What is Chiropractic?

According to The American Chiropractic Association,

http://www.acatoday.org/level2_css.cfm?T1ID=13&T2ID=61

Chiropractic is a health care profession that focuses on disorders of the musculoskeletal system and the nervous system, and the effects of these disorders on general health.  Chiropractic care is used most often to treat neuromusculoskeletal complaints, including but not limited to back pain, neck pain, pain in the joints of the arms or legs, and headaches.

Doctors of Chiropractic – often referred to as chiropractors or chiropractic physicians – practice a drug-free, hands-on approach to health care that includes patient examination, diagnosis and treatment. Chiropractors have broad diagnostic skills and are also trained to recommend therapeutic and rehabilitative exercises, as well as to provide nutritional, dietary and lifestyle counseling.

The most common therapeutic procedure performed by doctors of chiropractic is known as “spinal manipulation,” also called “chiropractic adjustment.”   The purpose of manipulation is to restore joint mobility by manually applying a controlled force into joints that have become hypomobile – or restricted in their movement – as a result of a tissue injury. Tissue injury can be caused by a single traumatic event, such as improper lifting of a heavy object, or through repetitive stresses, such as sitting in an awkward position with poor spinal posture for an extended period of time. In either case, injured tissues undergo physical and chemical changes that can cause inflammation, pain, and diminished function for the sufferer. Manipulation, or adjustment of the affected joint and tissues, restores mobility, thereby alleviating pain and muscle tightness, and allowing tissues to heal.

Chiropractic adjustment rarely causes discomfort. However, patients may sometimes experience mild soreness or aching following treatment (as with some forms of exercise) that usually resolves within 12 to 48 hours.

In many cases, such as lower back pain, chiropractic care may be the primary method of treatment. When other medical conditions exist, chiropractic care may complement or support medical treatment by relieving the musculoskeletal aspects associated with the condition.

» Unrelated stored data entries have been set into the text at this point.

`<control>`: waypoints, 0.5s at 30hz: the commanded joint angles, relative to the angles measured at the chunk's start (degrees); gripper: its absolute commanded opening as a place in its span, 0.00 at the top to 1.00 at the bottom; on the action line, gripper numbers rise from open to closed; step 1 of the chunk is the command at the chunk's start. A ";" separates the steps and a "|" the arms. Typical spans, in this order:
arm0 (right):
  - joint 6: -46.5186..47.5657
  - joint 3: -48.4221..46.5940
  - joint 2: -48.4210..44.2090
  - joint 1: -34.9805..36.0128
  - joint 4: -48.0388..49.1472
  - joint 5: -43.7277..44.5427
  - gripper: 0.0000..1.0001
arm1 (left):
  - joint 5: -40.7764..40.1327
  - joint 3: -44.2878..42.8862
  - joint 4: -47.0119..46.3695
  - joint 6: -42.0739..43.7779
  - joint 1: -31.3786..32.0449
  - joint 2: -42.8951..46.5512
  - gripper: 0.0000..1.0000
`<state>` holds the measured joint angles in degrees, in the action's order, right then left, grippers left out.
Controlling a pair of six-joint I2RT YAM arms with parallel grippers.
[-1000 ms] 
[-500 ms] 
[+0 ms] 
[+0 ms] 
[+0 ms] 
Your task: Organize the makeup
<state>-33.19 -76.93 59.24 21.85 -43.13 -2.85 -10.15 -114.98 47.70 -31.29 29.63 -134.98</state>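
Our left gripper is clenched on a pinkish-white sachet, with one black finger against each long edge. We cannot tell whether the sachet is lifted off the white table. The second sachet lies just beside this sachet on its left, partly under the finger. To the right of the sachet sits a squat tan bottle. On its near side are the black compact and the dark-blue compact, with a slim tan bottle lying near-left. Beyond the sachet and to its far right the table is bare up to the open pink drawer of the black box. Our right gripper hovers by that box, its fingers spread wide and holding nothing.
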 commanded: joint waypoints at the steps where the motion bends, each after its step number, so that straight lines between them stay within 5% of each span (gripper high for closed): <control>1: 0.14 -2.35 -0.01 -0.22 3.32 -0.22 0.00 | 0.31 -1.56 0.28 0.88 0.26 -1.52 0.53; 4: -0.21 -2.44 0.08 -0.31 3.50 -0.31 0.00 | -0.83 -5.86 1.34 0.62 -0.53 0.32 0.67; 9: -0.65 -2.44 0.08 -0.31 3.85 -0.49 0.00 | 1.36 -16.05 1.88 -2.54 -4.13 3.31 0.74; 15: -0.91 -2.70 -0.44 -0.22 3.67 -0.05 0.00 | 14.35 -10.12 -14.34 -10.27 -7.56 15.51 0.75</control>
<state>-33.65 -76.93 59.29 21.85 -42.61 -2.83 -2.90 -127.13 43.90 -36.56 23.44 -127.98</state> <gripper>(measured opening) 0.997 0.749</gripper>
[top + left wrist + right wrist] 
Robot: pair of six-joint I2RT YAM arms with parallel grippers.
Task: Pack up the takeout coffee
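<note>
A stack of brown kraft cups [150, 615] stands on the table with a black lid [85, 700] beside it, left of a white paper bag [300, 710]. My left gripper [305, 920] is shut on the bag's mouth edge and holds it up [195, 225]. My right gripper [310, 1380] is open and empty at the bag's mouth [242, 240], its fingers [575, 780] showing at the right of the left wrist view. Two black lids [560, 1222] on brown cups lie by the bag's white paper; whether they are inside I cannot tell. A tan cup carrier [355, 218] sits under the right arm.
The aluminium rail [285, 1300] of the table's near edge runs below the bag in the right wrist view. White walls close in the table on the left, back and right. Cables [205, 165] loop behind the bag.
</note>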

Doctors of chiropractic may assess patients through clinical examination, laboratory testing, diagnostic imaging and other diagnostic interventionsto determine when chiropractic treatment is appropriate or when it is not appropriateChiropractors will readily refer patients to the appropriate health care provider when chiropractic care is not suitable for the patient’s condition, or the condition warrants co-management in conjunction with other members of the health care team.

 

History of Chiropractic Care

According to The American Chiropractic Association,

http://www.acatoday.org/level3_css.cfm?T1ID=13&T2ID=61&T3ID=149 

The roots of chiropractic care can be traced all the way back to the beginning of recorded time. Writings from China and Greece written in 2700 B.C. and 1500 B.C. mention spinal manipulation and the maneuvering of the lower extremities to ease low back pain. Hippocrates, the Greek physician, who lived from 460 to 357 B.C., also published texts detailing the importance of chiropractic care. In one of his writings he declares, “Get knowledge of the spine, for this is the requisite for many diseases”.

In the United States, the practice of spinal manipulation began gaining momentum in the late nineteenth century. In 1895, Daniel David Palmer founded the Chiropractic profession in Davenport, Iowa. Palmer was well read in medical journals of his time and had great knowledge of the developments that were occurring throughout the world regarding anatomy and physiology. In 1897, Daniel David Palmer went on to begin the Palmer School of Chiropractic, which has continued to be one of the most prominent chiropractic colleges in the nation.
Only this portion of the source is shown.